WHAT YOU ARE ASKED TO DO: The answer should hold only the lines from the beginning of the material through the one with "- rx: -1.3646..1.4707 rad", reproduced exactly and without pictures.

SUPPLIED INFORMATION:
┌──
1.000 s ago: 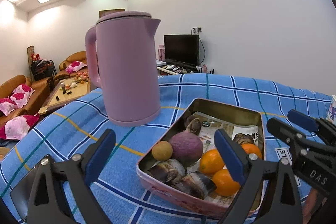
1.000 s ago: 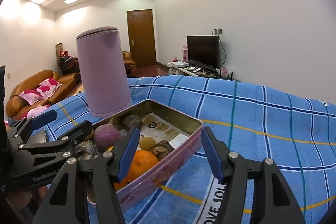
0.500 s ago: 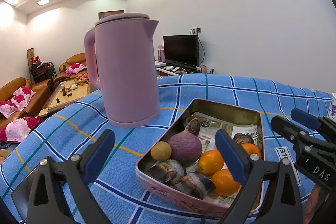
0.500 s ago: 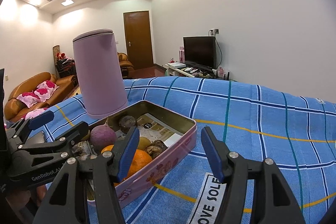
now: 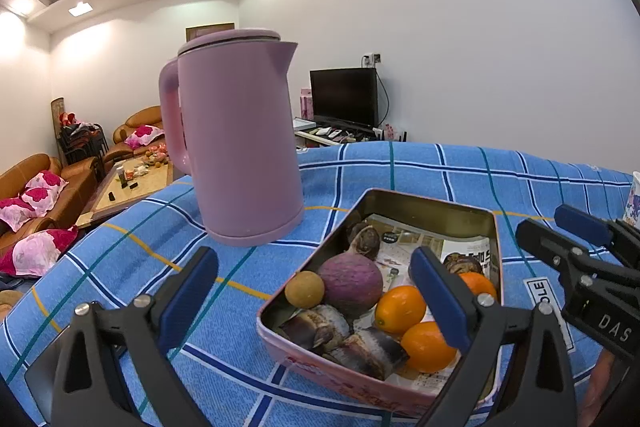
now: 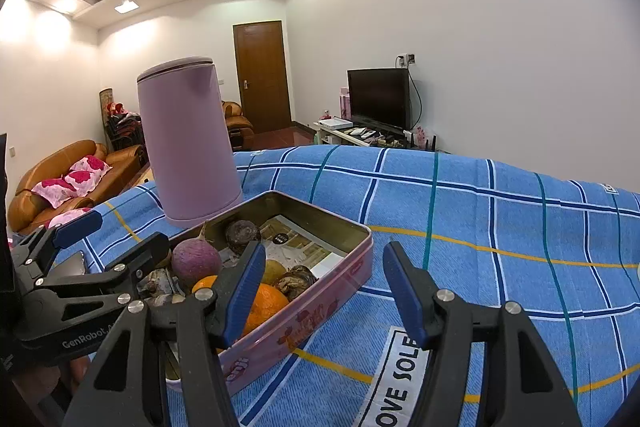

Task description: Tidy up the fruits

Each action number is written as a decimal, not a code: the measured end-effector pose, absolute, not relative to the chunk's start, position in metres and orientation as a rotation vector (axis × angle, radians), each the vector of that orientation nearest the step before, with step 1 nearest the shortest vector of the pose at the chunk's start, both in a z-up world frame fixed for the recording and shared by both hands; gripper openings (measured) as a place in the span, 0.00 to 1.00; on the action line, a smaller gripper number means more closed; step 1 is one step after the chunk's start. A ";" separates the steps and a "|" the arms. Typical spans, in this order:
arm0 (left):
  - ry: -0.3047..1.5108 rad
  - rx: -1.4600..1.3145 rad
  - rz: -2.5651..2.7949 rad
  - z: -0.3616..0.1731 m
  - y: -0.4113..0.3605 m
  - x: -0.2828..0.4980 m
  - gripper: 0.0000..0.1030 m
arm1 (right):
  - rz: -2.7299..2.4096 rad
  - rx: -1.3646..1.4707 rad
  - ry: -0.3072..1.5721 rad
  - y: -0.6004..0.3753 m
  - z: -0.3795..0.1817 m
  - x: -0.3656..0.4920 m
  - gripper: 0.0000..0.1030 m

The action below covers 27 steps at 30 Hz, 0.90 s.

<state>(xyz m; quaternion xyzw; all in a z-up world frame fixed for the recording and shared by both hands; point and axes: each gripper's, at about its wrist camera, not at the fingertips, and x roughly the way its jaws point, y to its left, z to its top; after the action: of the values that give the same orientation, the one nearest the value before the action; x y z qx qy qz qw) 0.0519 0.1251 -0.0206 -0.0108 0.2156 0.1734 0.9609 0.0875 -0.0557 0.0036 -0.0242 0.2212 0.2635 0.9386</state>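
A pink metal tin (image 5: 304,357) (image 6: 320,307) on the blue checked cloth holds fruit: a purple round fruit (image 5: 350,284) (image 6: 197,259), a small tan fruit (image 5: 305,289), oranges (image 5: 400,308) (image 6: 264,307), dark brown pieces (image 5: 348,341) and a dark round one (image 5: 364,239) (image 6: 243,235). My left gripper (image 5: 316,301) is open and empty, hovering over the tin's near left end. My right gripper (image 6: 324,291) is open and empty, over the tin's right edge. Each gripper shows in the other's view.
A tall pink kettle (image 5: 236,143) (image 6: 188,143) stands on the cloth just behind the tin's left end. A printed cup (image 5: 634,197) sits at the far right. Beyond the table are sofas, a coffee table, a TV and a door.
Both views have tilted up and drawn slightly back; the tin and kettle sit lower in frame. Both grippers stay open and empty.
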 end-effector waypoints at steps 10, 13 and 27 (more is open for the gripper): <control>0.436 -0.021 0.355 -0.020 0.125 0.051 0.99 | 0.538 -0.048 0.451 -0.056 0.004 0.087 0.61; 0.437 -0.023 0.358 -0.020 0.126 0.051 1.00 | 0.539 -0.049 0.453 -0.056 0.004 0.087 0.61; 0.443 -0.009 0.354 -0.020 0.124 0.051 1.00 | 0.527 -0.036 0.443 -0.060 0.004 0.085 0.61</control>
<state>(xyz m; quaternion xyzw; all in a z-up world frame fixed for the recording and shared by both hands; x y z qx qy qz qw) 0.0512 0.1236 -0.0195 -0.0044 0.2183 0.1748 0.9601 0.0851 -0.0600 0.0038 -0.0178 0.2171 0.2581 0.9412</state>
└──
THE ANSWER:
1.000 s ago: 
1.000 s ago: 
0.500 s ago: 
0.500 s ago: 
now: 
now: 

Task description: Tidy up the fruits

Each action number is written as a decimal, not a code: the measured end-effector pose, absolute, not relative to the chunk's start, position in metres and orientation as a rotation vector (axis × angle, radians), each the vector of that orientation nearest the step before, with step 1 nearest the shortest vector of the pose at the chunk's start, both in a z-up world frame fixed for the recording and shared by both hands; gripper openings (measured) as a place in the span, 0.00 to 1.00; on the action line, a smaller gripper number means more closed; step 1 is one step after the chunk's start. A ";" separates the steps and a "|" the arms. Typical spans, in this order:
arm0 (left):
  - ry: -0.3047..1.5108 rad
  - rx: -1.4600..1.3145 rad
  - rz: -2.5651..2.7949 rad
  - z: -0.3616..0.1731 m
  - y: -0.4113..0.3605 m
  - x: -0.2828..0.4980 m
  - gripper: 0.0000..0.1030 m
arm1 (right):
  - rz: -2.7299..2.4096 rad
  - rx: -1.3646..1.4707 rad

The output has nothing more to it.